The Printers’ Marks Society is based on total lifetime gifts to the Library. It complements the Library Friends Annual Fund Program. Both groups are critical to sustaining the Library’s mission and its excellence as one of the world’s greatest research collections.
The Verard Circle
A prolific printer, calligrapher, illuminator, and bookseller, Verard published continuously for approximately forty-five years, mostly romances, the first of which was Boccaccio’s Il Decamerone, issued in 1485. At the top of the mark is a shield bearing the French fleur-de-lis that symbolizes the spirit of knowledge. Underneath is a monogrammed heart held by two birds, most likely falcons, customarily used by early Parisian printers in their emblems. The lilies at the bottom of the mark represent France.
The Froben Circle
Froben’s trademark was a caduceus, held by two hands extending from clouds, with a crowned bird and crowned serpents’ heads. He introduced Roman letters in Germany and produced Erasmus’ edition of the New Testament in Greek. In 1520, Erasmus wrote of Froben and his printer’s mark, “If princes on this side of the Alps would encourage liberal studies with as much zeal as those of Italy, the serpents of Froben would not be so much less lucrative than the Dolphin of Aldus…”
The Manutius Circle
Among Italian publishers, none surpassed Aldus Manutius in scholarship, honor, and fame. To this humanist are owed the inventions of italic type (cursive script) and the small portable format of books. Because he wanted to widen the audience for contemporary literary works in the vernacular as well as for texts of classical antiquity, he is responsible, too, for issuing these at reasonable cost. The Aldine family press used a variety of marks throughout its existence (1492-1598), and all incorporate the anchor and dolphin image. This Aldine anchor, as it is known, first appeared in 1502 and is based on an ancient Roman coin or medal with the motto “Festia lente,” meaning “Make haste slowly.” The anchor represents stability, and the dolphin, grace and speed in execution. “Aldus M. R.” stands for Aldus Manutius Romanus to reflect the founder’s pride in being Roman-born.
The Birckmann Circle
In the early sixteenth century, Francis Birckmann established his internationally-connected family press in Cologne in pingui gallina, “at the sign of the fat hen,” in a street named Unter Fettenhennen. His brother Arnold Birckmann took over the business circa 1529 and ran it until his death in 1542. For some 250 years after that, descendents continued publishing humanistic treatises, including Tyndale’s New Testament, Sarum Missals, and other such works. Their mark appears in numerous variants, always with a depiction of a fat hen. The motto on the Library window border, “Utilia semper nova saepius profero,” translates as “I am always bringing forth useful things and often new things.”

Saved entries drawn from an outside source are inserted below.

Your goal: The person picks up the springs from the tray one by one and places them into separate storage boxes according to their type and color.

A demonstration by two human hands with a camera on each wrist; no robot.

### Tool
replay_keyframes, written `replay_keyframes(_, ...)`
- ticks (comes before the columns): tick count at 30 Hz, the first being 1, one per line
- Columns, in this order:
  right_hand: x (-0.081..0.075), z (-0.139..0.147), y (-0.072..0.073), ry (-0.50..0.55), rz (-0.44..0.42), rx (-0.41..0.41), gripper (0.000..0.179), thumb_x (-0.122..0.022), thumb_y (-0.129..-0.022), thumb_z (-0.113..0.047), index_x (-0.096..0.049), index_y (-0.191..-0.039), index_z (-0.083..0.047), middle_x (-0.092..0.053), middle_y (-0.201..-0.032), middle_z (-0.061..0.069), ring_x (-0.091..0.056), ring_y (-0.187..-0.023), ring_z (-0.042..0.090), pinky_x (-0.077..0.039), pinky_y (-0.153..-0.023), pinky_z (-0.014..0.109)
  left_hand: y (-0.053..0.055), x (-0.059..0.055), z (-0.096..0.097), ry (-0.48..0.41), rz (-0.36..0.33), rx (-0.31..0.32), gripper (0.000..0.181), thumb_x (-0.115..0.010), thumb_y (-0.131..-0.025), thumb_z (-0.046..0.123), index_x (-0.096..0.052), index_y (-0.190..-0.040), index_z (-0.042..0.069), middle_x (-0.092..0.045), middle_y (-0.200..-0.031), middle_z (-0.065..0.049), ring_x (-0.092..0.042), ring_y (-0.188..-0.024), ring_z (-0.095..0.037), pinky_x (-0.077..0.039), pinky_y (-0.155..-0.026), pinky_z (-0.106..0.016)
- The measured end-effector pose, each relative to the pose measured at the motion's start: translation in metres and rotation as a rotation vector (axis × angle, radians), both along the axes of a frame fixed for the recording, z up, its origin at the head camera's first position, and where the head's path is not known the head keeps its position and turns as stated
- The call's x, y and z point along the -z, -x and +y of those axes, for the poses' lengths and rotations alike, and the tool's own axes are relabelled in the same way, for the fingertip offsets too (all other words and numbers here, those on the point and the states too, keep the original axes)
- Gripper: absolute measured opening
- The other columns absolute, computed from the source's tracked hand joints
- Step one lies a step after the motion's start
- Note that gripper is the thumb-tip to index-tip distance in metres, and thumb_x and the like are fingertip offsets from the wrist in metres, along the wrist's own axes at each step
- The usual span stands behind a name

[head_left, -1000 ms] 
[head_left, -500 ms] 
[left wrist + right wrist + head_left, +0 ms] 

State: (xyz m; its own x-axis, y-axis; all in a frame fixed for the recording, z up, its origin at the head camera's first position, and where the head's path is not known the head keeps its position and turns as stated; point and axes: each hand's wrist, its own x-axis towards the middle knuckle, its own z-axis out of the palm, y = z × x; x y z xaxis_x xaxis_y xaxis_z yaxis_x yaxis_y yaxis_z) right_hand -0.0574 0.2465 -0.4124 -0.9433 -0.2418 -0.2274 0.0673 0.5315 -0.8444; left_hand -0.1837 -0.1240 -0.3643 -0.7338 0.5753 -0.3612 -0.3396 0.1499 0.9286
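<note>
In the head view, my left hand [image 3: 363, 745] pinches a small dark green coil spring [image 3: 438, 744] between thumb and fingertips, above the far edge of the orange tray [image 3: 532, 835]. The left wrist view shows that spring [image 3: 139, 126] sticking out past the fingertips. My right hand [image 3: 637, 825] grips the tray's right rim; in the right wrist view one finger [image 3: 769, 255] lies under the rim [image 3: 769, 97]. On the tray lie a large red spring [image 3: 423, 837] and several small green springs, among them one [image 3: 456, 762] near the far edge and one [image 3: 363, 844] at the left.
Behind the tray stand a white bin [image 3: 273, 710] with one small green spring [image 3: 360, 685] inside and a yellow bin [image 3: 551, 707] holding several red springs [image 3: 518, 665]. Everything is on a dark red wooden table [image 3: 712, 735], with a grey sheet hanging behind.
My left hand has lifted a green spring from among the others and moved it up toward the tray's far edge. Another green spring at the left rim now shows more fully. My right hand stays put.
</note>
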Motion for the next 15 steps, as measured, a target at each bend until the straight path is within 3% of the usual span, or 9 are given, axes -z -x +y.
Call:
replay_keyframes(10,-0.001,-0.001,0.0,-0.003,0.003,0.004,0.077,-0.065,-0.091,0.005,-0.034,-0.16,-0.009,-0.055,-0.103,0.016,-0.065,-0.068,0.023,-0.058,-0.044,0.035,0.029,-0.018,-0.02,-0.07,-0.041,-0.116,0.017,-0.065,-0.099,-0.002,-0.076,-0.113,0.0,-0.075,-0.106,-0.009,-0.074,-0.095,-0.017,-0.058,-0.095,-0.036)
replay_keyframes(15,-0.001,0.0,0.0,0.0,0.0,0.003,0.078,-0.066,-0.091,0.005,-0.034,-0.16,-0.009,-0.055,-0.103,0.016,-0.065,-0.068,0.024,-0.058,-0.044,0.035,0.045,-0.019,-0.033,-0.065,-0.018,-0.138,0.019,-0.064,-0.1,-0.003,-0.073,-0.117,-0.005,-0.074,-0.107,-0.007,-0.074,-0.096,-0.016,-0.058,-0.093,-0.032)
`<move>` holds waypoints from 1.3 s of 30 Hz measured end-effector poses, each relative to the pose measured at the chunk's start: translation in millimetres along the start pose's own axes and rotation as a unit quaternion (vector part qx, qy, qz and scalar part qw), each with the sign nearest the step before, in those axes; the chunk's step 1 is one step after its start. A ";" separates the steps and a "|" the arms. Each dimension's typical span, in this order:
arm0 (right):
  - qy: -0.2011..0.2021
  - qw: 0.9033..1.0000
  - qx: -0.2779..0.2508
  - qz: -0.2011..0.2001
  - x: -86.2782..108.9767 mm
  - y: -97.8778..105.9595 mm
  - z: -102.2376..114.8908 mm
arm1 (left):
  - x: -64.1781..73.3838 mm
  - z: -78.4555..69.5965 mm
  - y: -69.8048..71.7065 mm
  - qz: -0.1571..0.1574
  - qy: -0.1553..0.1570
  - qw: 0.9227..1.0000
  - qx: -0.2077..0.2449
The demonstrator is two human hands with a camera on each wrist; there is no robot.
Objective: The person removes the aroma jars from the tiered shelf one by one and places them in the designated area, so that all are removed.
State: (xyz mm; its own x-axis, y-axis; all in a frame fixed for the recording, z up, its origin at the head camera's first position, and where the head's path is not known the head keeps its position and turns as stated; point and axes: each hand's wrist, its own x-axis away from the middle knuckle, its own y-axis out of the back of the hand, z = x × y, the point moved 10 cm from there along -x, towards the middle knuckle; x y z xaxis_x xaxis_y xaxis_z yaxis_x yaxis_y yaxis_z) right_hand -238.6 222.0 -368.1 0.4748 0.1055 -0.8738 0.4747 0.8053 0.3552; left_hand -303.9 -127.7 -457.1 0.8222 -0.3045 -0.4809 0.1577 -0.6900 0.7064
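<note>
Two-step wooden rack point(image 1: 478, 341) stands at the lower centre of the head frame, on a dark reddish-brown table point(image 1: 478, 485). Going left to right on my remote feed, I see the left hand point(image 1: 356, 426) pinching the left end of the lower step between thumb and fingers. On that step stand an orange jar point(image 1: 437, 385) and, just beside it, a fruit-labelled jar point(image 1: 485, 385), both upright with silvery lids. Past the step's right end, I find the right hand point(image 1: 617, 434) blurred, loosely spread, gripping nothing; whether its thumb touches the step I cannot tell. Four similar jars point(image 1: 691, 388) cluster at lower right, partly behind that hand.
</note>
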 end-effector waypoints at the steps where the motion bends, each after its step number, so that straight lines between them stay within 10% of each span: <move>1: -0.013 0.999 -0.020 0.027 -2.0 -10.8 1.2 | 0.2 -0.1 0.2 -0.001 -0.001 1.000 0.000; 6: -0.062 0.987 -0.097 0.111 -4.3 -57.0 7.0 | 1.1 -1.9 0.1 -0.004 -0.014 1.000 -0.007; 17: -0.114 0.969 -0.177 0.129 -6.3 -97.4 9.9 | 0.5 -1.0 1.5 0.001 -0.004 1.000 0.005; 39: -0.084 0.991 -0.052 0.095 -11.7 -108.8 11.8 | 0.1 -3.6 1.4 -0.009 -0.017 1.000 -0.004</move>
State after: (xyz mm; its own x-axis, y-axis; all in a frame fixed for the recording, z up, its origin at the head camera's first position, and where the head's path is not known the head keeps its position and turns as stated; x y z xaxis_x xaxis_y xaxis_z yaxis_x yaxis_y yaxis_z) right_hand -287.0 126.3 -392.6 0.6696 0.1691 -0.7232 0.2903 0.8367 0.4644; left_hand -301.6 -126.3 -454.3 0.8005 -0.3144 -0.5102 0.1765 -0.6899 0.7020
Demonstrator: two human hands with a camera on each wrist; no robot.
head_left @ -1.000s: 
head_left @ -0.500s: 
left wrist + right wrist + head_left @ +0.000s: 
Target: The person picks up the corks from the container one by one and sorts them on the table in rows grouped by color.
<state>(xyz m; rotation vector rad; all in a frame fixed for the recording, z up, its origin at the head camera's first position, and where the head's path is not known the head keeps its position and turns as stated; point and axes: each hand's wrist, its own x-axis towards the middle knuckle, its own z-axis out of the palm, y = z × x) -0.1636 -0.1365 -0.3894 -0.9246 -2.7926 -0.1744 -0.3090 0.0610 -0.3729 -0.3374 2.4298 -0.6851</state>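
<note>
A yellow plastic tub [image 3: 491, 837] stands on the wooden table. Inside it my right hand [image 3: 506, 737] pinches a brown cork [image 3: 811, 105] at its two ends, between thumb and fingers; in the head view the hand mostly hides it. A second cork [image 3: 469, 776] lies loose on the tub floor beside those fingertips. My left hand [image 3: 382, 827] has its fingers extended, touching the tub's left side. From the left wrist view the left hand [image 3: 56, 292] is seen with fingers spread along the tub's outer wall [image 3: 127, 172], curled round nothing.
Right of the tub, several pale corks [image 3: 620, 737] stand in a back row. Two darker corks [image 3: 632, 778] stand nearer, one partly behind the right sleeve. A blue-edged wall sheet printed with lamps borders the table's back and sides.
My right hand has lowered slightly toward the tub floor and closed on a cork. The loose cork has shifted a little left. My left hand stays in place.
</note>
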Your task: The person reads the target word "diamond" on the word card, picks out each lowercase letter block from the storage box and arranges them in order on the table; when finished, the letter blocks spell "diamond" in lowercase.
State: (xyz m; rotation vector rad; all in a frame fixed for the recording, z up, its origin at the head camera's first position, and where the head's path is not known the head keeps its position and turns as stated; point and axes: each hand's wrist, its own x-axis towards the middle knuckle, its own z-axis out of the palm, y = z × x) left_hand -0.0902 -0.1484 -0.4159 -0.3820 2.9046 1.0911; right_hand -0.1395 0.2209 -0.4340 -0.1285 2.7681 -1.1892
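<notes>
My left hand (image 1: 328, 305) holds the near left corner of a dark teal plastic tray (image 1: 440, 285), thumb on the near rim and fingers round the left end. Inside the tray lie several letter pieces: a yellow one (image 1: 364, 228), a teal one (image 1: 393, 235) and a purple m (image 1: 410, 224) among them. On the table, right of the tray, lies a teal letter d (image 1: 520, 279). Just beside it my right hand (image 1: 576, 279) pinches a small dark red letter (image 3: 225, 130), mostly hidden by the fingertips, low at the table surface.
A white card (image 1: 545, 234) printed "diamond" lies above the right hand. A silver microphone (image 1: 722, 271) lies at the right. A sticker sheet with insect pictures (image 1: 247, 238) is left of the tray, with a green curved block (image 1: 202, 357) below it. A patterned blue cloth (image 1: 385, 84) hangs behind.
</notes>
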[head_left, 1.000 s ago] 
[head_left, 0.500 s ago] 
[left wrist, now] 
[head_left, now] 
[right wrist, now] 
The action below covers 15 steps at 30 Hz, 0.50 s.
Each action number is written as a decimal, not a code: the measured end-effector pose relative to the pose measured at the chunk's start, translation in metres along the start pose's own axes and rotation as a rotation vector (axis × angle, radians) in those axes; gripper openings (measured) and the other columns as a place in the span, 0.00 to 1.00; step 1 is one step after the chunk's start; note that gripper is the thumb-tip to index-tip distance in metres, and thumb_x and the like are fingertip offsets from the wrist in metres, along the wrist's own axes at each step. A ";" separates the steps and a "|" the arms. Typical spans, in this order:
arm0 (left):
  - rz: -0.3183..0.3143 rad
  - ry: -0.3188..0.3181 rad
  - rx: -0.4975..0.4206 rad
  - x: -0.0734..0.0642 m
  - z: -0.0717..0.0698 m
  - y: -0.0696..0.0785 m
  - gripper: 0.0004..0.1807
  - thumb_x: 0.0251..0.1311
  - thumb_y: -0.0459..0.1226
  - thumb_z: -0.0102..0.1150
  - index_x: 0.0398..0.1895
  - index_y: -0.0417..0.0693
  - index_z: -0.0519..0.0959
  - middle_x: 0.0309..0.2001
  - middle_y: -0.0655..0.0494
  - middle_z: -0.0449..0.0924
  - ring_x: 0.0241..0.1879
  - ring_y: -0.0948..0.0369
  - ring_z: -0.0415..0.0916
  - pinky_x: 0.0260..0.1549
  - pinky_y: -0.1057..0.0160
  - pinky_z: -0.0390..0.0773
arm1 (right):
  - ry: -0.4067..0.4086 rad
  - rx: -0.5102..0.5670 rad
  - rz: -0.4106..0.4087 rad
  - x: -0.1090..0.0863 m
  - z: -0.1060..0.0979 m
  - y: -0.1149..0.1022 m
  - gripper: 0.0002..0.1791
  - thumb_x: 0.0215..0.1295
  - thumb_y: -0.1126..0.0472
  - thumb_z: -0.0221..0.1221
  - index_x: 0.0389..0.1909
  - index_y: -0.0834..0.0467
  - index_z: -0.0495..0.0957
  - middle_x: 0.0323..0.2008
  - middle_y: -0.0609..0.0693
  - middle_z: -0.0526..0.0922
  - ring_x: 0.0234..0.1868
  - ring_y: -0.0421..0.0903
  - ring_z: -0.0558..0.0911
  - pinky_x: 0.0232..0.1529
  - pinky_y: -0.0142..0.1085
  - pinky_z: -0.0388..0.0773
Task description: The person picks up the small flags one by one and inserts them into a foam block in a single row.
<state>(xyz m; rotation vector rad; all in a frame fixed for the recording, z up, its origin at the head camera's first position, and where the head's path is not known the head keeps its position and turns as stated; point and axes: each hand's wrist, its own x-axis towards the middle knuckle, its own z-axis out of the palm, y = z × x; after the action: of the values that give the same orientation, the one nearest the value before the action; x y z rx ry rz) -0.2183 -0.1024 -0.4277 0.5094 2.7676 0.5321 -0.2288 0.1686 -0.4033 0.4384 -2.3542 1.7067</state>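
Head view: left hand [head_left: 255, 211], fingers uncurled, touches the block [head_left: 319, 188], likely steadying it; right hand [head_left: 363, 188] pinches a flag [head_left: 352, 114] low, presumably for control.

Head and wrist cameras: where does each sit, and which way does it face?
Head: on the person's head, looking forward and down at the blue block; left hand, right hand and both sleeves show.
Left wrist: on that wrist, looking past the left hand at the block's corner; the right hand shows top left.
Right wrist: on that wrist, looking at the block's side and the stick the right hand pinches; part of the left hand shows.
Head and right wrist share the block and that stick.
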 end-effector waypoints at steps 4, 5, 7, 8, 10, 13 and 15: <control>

University Librarian’s Circle
The University Librarian’s Circle mark was created at the launch of the Library Campaign in fall 2003. It honors the ongoing dedication of members of University Librarian’s Circle, a group originally designated as the University Librarian’s Council. The mark was patterned after the three arched doorways located at Main Library’s east entrance, which is inscribed with the phrase, “The whole world here unlocks the experience of the past to the builders of the future.” The orange orb symbolizes knowledge.